Electronic Commerce: Taxation of Services Provided via the Internet
Do your competitors have a hidden cost advantage in the way they use the Internet? To the extent that an Internet activity generates income, have you considered the extent to which the income tax result can be impacted by:
- the provider’s domicile?
- the user’s location?
- location of warehouses?
- relationships with distributors?
- the situs of a computer server, or a parallel server at another location?
- the place where the service or knowledge being accessed was created?
These are just a few of the perplexing questions whose answers may determine the extent and situs of taxation imposed on your electronic activities. State and local taxing authorities have been trying aggressively to resolve questions like these in their favor, and Congress may have to step in to referee a reasonable outcome.
In our June 1996 Journal of Taxation article, International Sales Pose International Tax Challenges, we addressed a number of issues that our international clients had encountered with international sales of products via the Internet. One basic question is whether sales of products should be taxed differently because they are concluded over electronic networks, rather than through physical stores or mail order catalogues. More difficult questions are raised by products that can be delivered electronically, like software that can be "downloaded" on-line. When there is virtually no physical connection between the seller and the buyer, the tax authorities have a much more difficult time applying long-standing tax concepts to collect tax revenue. The Treasury Department’s recent White Paper on electronic commerce touched on many of these issues, as well as other issues raised by electronic money transfers.
Because many electronic transactions could be categorized as "services," we also felt it was time to look at the tax aspects of electronic services from a fresh perspective. In our recent article, Electronic Services: Suggesting a Man-Machine Distinction, which appeared in the August 1997 Journal of Taxation, we present the rather radical view that, for tax purposes, the category of personal services is not really expanding, it is contracting. At the same time, a new category of economic activity, arising from the exploitation of what is an expanding classification of intellectual property, is emerging. In this light, the fundamental framework of the U.S. income tax system still appears to provide workable rules for application in domestic and international operations involving electronic services.
Although interfacing with an electronic network can be viewed as involving new and different "services," a closer look reveals that in many cases, these electronic interactions merely involve more efficient communication. For example, the Internet may facilitate the delivery of professional services of an architect, attorney, or engineer, which traditionally have been provided through face-to-face meetings, telephone conferences, telexes, faxes, and "hard copies." Such traditional personal services are classified in our article as "Type I" services. Those services require that some significant service be provided directly by a "human being."

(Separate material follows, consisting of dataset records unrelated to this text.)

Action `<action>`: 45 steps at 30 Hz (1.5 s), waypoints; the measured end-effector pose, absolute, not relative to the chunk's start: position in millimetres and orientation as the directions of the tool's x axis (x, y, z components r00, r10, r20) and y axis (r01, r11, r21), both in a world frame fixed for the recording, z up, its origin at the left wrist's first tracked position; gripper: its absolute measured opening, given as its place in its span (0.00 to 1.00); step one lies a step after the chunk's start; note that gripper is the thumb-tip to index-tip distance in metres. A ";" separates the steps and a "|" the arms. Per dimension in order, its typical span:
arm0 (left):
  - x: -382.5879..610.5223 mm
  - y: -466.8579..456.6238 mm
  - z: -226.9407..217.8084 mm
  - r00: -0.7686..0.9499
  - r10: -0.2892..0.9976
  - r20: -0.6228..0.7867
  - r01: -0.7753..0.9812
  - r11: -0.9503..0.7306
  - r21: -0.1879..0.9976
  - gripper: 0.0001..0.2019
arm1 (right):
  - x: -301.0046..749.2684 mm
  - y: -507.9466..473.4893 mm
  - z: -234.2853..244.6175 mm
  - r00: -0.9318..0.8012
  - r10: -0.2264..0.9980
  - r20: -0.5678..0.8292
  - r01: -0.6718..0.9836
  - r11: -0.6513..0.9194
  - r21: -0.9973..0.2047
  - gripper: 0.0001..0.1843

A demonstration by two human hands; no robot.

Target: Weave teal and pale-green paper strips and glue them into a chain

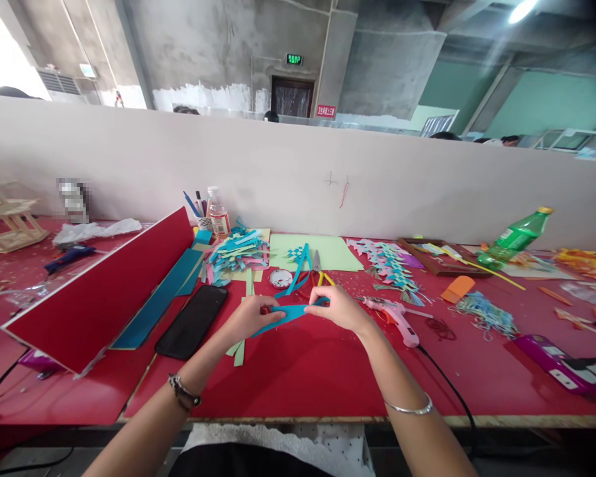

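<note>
A blue paper strip [289, 314] stretches between my two hands above the red table. My left hand [255, 317] pinches its left part between thumb and fingers. At the other end, my right hand [335, 309] grips the strip, which curls at the fingertips. Pale green strips [239, 351] lie beside and partly under my left hand. Just beyond the hands are scissors [316, 262] with yellow and red handles, a small round tin [281, 278] and a woven blue-and-green paper piece [298, 254]. A black phone [192, 322] rests left of my left hand.
A pink glue gun [396, 317] lies right of my right hand, its cord running off the front edge. A red upright board [109, 291] stands at left. Cut strips [238, 255] are heaped behind. A green bottle [517, 237] leans at right, beyond a purple power strip [561, 361].
</note>
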State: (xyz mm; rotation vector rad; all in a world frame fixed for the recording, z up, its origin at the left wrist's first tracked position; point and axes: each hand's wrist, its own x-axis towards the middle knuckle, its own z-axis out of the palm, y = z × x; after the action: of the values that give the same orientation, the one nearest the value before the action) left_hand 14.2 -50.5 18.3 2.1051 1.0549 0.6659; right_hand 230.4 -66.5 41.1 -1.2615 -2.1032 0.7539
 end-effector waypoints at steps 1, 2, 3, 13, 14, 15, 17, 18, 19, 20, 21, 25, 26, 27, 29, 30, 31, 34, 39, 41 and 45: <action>14.5 -51.1 18.3 0.540 0.831 0.138 0.478 -0.437 0.762 0.15 | 230.3 -66.7 41.2 -0.394 0.902 0.173 0.583 0.391 -0.712 0.12; 15.0 -52.0 18.4 0.538 0.831 0.138 0.468 -0.431 0.771 0.15 | 230.1 -67.0 41.3 -0.392 0.904 0.168 0.583 0.386 -0.715 0.12; 15.6 -53.1 18.3 0.540 0.832 0.132 0.452 -0.418 0.788 0.14 | 229.8 -67.4 41.2 -0.389 0.906 0.165 0.581 0.381 -0.719 0.12; 10.9 -52.0 8.6 0.635 0.766 -0.102 0.295 -0.118 0.948 0.17 | 232.7 -67.4 35.0 -0.334 0.922 0.194 0.563 0.360 -0.744 0.13; 10.1 -50.1 7.2 0.616 0.782 -0.091 0.277 -0.108 0.955 0.16 | 233.1 -66.9 34.2 -0.329 0.923 0.198 0.558 0.359 -0.748 0.13; 9.6 -48.2 5.9 0.592 0.802 -0.080 0.261 -0.096 0.961 0.16 | 233.2 -66.4 33.5 -0.329 0.924 0.196 0.550 0.356 -0.755 0.12; 9.4 -44.6 3.4 0.543 0.837 -0.066 0.239 -0.078 0.968 0.16 | 232.8 -65.4 32.5 -0.346 0.921 0.180 0.529 0.350 -0.774 0.11; 9.7 -43.0 2.2 0.518 0.853 -0.055 0.233 -0.080 0.969 0.16 | 232.3 -65.1 32.1 -0.361 0.918 0.163 0.515 0.342 -0.786 0.10; 10.3 -41.6 1.2 0.496 0.868 -0.038 0.231 -0.090 0.969 0.16 | 231.8 -64.7 31.6 -0.379 0.915 0.140 0.503 0.330 -0.799 0.10; 10.9 -40.4 0.4 0.478 0.878 -0.020 0.231 -0.104 0.967 0.16 | 231.2 -64.4 31.0 -0.395 0.912 0.114 0.495 0.316 -0.810 0.10; 11.7 -39.5 -0.3 0.465 0.886 -0.004 0.231 -0.117 0.966 0.15 | 230.6 -64.0 30.3 -0.407 0.909 0.092 0.490 0.302 -0.818 0.11; 14.3 -38.2 -1.0 0.460 0.888 0.011 0.195 -0.113 0.974 0.14 | 229.1 -61.3 27.0 -0.397 0.914 0.087 0.469 0.283 -0.837 0.11; 14.6 -38.0 -1.1 0.460 0.888 0.009 0.179 -0.103 0.978 0.14 | 229.0 -60.2 26.4 -0.384 0.918 0.095 0.458 0.279 -0.844 0.11; 14.8 -37.7 -1.4 0.454 0.891 0.011 0.162 -0.094 0.982 0.14 | 229.0 -58.9 26.1 -0.373 0.922 0.101 0.446 0.273 -0.852 0.12; 14.4 -36.1 -3.1 0.420 0.907 0.018 0.123 -0.076 0.989 0.14 | 229.4 -56.0 25.8 -0.360 0.926 0.110 0.413 0.264 -0.872 0.13; 13.7 -34.9 -4.5 0.395 0.919 0.019 0.101 -0.064 0.993 0.14 | 229.9 -54.4 25.6 -0.361 0.925 0.115 0.393 0.263 -0.881 0.14; 12.8 -33.4 -6.2 0.370 0.929 0.016 0.079 -0.048 0.996 0.14 | 230.5 -52.8 25.0 -0.366 0.923 0.121 0.373 0.265 -0.889 0.15; 9.1 -29.4 -12.1 0.322 0.947 -0.017 0.027 0.009 1.000 0.15 | 232.2 -48.7 20.3 -0.380 0.918 0.116 0.330 0.252 -0.910 0.14; 7.6 -30.4 -16.2 0.314 0.949 -0.038 0.032 0.029 0.999 0.16 | 230.2 -47.3 5.9 -0.395 0.918 0.026 0.336 0.171 -0.926 0.14; 9.7 -33.0 -15.1 0.313 0.949 -0.027 0.043 0.015 0.999 0.17 | 227.7 -48.3 1.5 -0.385 0.923 0.009 0.374 0.164 -0.913 0.15; 13.3 -37.7 -13.3 0.343 0.939 0.012 0.107 -0.052 0.993 0.18 | 223.5 -48.9 -4.4 -0.350 0.937 0.025 0.449 0.190 -0.873 0.17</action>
State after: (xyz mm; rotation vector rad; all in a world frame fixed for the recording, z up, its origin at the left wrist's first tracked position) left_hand 13.3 -37.7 -13.3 1.4605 1.0105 0.9132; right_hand 223.5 -48.9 -4.4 -1.2930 -1.8919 1.0896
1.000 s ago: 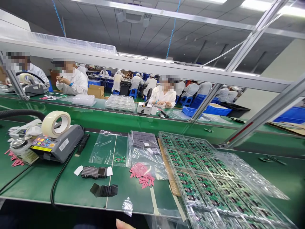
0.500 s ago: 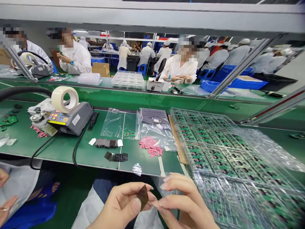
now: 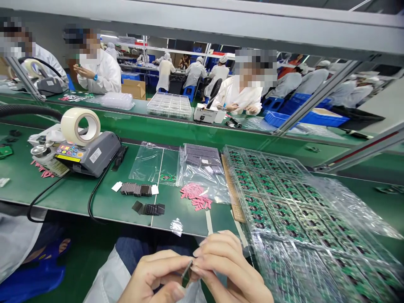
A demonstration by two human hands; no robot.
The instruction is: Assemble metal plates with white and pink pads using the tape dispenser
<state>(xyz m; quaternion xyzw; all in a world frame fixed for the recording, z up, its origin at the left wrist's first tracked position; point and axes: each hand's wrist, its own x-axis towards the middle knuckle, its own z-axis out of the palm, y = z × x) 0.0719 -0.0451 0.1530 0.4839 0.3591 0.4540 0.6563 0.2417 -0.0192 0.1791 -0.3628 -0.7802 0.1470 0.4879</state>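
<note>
Low in the view, my left hand (image 3: pixel 154 273) and my right hand (image 3: pixel 229 265) meet in front of the bench edge. Pinched between their fingers is a thin dark flat piece (image 3: pixel 187 269), seen almost edge-on and partly hidden by my fingertips. Beyond my hands lie two rows of similar dark pieces (image 3: pixel 135 190), pink strips (image 3: pixel 193 198) and a clear bag holding a small green circuit board (image 3: pixel 147 166). To my right, clear plastic trays of green circuit boards (image 3: pixel 284 214) are stacked close to my right hand.
A tape dispenser (image 3: pixel 88 153) with a tape roll (image 3: pixel 80 126) stands on the green bench (image 3: pixel 94 206) at left. A black cable runs over the bench. Co-workers in white sit across a second bench, with blue crates (image 3: pixel 323 118) at right.
The dark piece has turned from showing its flat face to nearly edge-on. My hands have come closer together around it.
</note>
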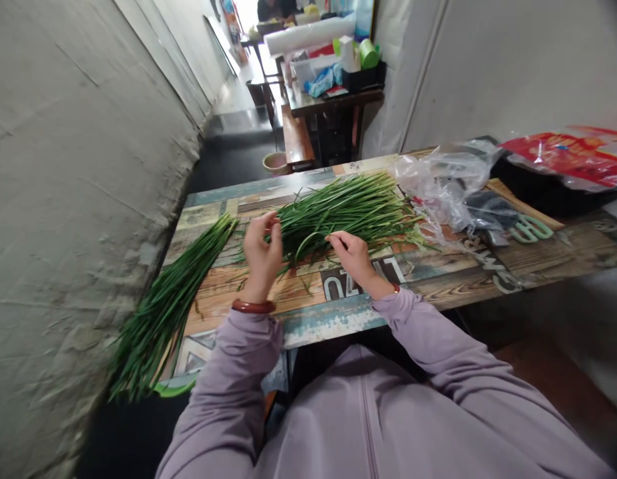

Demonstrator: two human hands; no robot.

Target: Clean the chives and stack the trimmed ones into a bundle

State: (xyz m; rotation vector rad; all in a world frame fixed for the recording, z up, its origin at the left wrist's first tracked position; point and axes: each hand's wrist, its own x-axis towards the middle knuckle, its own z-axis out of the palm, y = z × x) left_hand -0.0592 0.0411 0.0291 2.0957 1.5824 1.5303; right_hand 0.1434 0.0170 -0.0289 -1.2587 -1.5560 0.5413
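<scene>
A large pile of garlic chives (345, 206) lies across the patterned table, pale stem ends to the right. My right hand (352, 254) is at the near edge of this pile, thumb and forefinger pinched on a chive (308, 243) that curves away to the left. At the pile's left end is my left hand (263, 251), its fingers curled in towards the thumb. Whatever it may hold is too small to tell. A second bunch of chives (176, 303) rests further left, its leaf tips hanging over the table's left edge.
Clear plastic bags (445, 183) lie right of the pile, near green-handled scissors (532, 228) and a red-printed bag (570, 156). A rough wall (88, 166) runs along the left. Beyond stand a bench (297, 136), a basket (275, 161) and a loaded table (333, 101); a person sits far back.
</scene>
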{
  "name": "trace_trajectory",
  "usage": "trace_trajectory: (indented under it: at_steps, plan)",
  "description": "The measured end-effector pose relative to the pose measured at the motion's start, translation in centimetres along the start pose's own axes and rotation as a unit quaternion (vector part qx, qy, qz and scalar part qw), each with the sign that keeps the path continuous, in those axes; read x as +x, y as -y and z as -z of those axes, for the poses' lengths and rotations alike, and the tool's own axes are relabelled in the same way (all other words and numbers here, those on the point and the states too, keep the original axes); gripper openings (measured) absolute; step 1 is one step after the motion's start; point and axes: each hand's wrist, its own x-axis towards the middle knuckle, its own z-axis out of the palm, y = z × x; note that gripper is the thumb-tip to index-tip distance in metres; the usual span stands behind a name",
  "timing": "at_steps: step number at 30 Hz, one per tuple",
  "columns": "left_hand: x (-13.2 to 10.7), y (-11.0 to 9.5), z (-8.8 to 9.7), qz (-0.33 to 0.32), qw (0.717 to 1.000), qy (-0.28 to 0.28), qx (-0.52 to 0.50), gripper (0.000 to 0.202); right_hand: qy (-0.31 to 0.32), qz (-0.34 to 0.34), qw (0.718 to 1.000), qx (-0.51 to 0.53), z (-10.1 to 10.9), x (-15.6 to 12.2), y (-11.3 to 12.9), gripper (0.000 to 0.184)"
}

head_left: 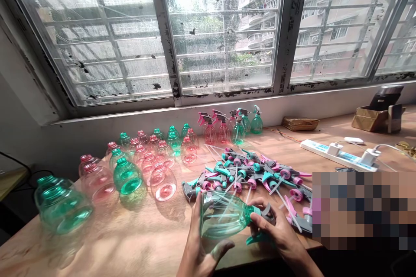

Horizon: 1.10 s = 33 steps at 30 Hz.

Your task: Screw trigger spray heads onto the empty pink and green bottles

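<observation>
A clear green spray bottle (pixel 224 218) lies tilted on its side in the air above the table's front edge, its neck pointing right. My left hand (pixel 199 240) cups its base, thumb stretched out below. At the neck, my right hand (pixel 276 227) is closed around a grey-and-teal trigger sprayer (pixel 256 239), whose collar meets the bottle's mouth. How far the collar is screwed on cannot be made out. Just behind the bottle lies a heap of loose trigger sprayers (pixel 237 173) in pink, teal and grey, with white dip tubes.
Several headless bottles, pink (pixel 163 184) and green (pixel 127 177), stand on the left of the wooden table (pixel 130 238). Fitted spray bottles (pixel 223 132) line the window wall. To the right are a power strip (pixel 338 155), a brown packet (pixel 299 124) and a cardboard box (pixel 368 119).
</observation>
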Motion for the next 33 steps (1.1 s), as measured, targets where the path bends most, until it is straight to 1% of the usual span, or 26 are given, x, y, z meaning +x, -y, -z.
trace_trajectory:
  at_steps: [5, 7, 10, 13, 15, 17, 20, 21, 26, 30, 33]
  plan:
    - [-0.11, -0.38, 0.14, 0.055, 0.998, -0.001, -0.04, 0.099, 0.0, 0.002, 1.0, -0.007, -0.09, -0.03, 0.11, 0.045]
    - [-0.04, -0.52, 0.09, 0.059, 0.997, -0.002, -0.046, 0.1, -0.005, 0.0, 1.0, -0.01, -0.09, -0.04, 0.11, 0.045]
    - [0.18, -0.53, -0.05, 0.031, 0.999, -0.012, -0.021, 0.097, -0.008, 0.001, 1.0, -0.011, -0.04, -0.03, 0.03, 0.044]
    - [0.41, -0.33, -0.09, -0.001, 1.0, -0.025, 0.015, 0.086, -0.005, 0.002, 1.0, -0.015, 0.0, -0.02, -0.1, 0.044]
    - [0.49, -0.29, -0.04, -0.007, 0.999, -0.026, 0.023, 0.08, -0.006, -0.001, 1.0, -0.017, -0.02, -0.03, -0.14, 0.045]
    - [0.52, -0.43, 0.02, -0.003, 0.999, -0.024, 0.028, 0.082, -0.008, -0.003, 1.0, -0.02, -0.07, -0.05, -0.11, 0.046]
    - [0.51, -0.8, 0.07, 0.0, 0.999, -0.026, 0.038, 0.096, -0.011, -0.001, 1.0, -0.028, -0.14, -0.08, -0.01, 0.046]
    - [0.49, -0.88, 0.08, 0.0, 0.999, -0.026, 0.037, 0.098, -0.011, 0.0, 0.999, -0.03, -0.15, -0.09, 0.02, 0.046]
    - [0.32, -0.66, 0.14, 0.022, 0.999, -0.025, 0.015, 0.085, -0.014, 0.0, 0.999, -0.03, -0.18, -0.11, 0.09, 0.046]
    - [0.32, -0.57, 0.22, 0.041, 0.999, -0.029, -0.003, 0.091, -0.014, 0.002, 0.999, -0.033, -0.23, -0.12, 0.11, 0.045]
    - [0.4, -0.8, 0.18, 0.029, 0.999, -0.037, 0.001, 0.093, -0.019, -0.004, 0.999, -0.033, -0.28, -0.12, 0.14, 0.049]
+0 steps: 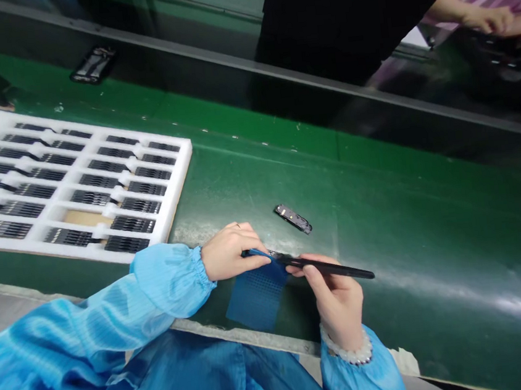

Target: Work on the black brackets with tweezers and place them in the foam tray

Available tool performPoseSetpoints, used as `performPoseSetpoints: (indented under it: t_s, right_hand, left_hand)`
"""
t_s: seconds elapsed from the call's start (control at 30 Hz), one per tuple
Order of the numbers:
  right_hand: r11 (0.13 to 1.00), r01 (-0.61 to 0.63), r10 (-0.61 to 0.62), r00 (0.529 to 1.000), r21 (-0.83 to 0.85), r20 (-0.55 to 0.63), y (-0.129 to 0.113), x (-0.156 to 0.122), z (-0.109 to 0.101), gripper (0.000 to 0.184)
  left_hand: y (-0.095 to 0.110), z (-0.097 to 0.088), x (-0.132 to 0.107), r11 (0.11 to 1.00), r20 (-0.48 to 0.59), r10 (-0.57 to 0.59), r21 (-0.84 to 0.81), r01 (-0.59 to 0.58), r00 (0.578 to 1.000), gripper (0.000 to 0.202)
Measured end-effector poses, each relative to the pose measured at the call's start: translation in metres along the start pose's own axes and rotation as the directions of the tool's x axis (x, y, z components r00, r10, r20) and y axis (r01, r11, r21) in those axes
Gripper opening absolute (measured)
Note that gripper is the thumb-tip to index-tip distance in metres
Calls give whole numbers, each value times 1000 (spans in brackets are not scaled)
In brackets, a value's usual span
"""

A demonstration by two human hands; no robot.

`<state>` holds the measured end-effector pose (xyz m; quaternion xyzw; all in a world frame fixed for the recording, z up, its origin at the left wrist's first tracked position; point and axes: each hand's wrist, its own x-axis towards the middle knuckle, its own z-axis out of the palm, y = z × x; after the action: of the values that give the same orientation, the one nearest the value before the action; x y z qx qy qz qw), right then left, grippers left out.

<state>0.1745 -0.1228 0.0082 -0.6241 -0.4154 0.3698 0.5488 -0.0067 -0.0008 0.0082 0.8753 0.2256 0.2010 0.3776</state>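
Observation:
My right hand (334,299) grips a thin black flat part (324,267), seen edge-on, just above the green conveyor belt (407,217). My left hand (229,251) pinches the top edge of a blue cloth (257,291) against the left end of that part. The cloth hangs down over the belt's near edge. A small black component (293,218) lies loose on the belt just beyond my hands. Both my sleeves are light blue, and a bead bracelet (349,353) sits on my right wrist.
A white foam tray (179,178) with several rows of dark parts lies on the belt at left. Another black part (93,65) rests at the far side. Across the belt stand a person in black (339,19) and another person's hands (498,20).

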Motion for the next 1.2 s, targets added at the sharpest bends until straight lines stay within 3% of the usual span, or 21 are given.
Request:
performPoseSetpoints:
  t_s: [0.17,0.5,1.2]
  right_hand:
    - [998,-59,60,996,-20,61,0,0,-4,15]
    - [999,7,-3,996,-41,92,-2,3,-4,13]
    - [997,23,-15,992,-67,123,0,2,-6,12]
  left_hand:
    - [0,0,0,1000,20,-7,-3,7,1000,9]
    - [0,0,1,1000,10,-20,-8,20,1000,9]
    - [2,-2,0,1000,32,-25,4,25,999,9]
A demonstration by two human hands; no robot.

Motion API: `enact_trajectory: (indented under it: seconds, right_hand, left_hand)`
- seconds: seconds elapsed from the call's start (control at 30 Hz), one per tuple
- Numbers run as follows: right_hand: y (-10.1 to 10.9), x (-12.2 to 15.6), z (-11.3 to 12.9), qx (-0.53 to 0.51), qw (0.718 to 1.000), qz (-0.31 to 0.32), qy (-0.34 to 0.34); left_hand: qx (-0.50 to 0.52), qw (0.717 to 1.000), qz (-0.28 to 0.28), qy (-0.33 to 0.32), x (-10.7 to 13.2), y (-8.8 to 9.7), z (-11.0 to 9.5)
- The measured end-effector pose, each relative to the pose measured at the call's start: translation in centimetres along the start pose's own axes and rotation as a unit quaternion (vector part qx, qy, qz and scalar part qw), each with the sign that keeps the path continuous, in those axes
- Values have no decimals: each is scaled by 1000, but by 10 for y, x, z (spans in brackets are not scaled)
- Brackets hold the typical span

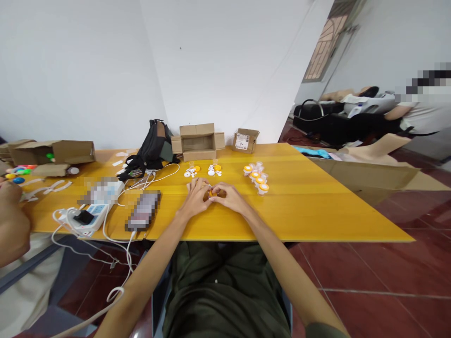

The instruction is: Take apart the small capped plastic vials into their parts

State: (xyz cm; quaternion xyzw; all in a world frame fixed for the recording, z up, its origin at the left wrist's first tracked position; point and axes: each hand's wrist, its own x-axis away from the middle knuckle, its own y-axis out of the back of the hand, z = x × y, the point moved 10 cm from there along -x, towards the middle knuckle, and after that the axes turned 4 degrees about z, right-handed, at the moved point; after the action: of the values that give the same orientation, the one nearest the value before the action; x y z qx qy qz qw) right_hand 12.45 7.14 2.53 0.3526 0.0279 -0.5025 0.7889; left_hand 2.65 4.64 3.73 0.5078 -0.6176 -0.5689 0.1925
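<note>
My left hand [198, 197] and my right hand [228, 197] meet over the middle of the table. Both are closed, fingertips together, around a small orange round piece [212, 193]; the fingers cover most of it. Just beyond them lie two small groups of loose parts: white pieces [190, 173] with an orange cap [197, 169], and white pieces [211, 172] with another orange cap [218, 168]. To the right of my hands stands a cluster of small clear cups with orange-and-white tops [260, 181].
An upright open cardboard box [198, 148], a smaller box [245, 141] and a black backpack [153, 143] line the wall. At left are a phone [143, 211], a power strip [92, 218] with white cables and another person's arm [13, 220]. A large carton [338, 180] stands right of the table.
</note>
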Motion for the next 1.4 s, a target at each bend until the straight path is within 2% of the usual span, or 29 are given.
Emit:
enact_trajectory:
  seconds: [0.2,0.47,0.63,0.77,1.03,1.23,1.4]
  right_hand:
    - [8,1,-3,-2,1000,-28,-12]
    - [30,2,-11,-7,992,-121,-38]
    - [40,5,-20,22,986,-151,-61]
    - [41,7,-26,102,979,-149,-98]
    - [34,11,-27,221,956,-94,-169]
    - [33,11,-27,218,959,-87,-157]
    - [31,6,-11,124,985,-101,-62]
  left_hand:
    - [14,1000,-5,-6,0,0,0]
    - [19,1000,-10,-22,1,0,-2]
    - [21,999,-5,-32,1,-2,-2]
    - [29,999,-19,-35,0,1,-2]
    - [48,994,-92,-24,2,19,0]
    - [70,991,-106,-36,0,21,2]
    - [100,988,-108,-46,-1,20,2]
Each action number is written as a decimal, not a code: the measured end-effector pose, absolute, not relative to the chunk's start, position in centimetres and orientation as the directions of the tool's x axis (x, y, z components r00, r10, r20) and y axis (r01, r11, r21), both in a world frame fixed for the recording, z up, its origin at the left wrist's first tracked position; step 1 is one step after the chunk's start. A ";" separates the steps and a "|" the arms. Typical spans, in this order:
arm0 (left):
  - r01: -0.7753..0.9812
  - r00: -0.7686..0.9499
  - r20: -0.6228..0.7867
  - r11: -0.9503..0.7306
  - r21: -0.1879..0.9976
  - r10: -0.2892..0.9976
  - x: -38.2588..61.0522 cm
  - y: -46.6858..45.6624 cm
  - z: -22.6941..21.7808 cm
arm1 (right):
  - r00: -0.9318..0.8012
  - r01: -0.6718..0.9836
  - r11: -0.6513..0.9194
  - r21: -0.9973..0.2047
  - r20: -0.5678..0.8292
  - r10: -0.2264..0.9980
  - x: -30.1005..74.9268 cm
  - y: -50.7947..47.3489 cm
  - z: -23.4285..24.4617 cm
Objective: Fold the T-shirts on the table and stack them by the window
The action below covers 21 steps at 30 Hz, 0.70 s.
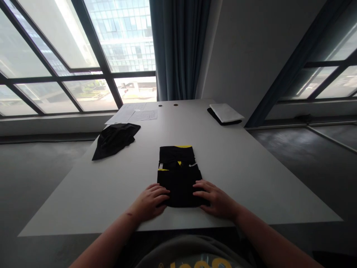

The second category of electronic services, referred to as "Type II" services, generally involves the use of electronically accessed data bases, or more sophisticated machines. These "services" are largely, or entirely, mechanized and do not require any significant, ongoing direct human input. An example would be accessing an on-line telephone-listing data base instead of using a printed telephone directory. We believe it should not matter that the on-line directory is "interactive," where no human being is rendering any direct services.
Overall, it is suggested that where mechanical (including software) systems, rather than human beings, provide the electronic "service," the developing tax rules applicable to the exploitation of intellectual property should apply.
The issues that are addressed in this article include the following:
- Is a whole new set of rules needed or is existing international tax law adequate to deal with all the issues that can arise through the expanded use of the Internet?
- Can income attributable to personal services be distinguished from the licensing of intangibles or the exploitation or disposition of property?
- How can taxpayers take advantage of the different rules in the U.S. and elsewhere for planning purposes?
- What factors should govern the sourcing of income?
- What are the implications for the Tax Treaty network?
The authors believe that the current international tax rules for personal services (i.e., the place of performance rules) should apply to only Type I services, whether or not rendered or delivered in whole or in part electronically. Type II services should be treated as a license, royalty, or purchase of property, whichever is appropriate.
As long as distinctions continue to be drawn between the taxation of services and the taxation of sales of intangible and tangible products, however, tax tensions (meaning planning opportunity and the risk of double taxation) will continue to exist in "cyberspace," as elsewhere. This article merely attempts to draw the line at some discernible point between "man and machine," and to explain how such a distinction can and should be useful to tax planners, administrators, and policymakers.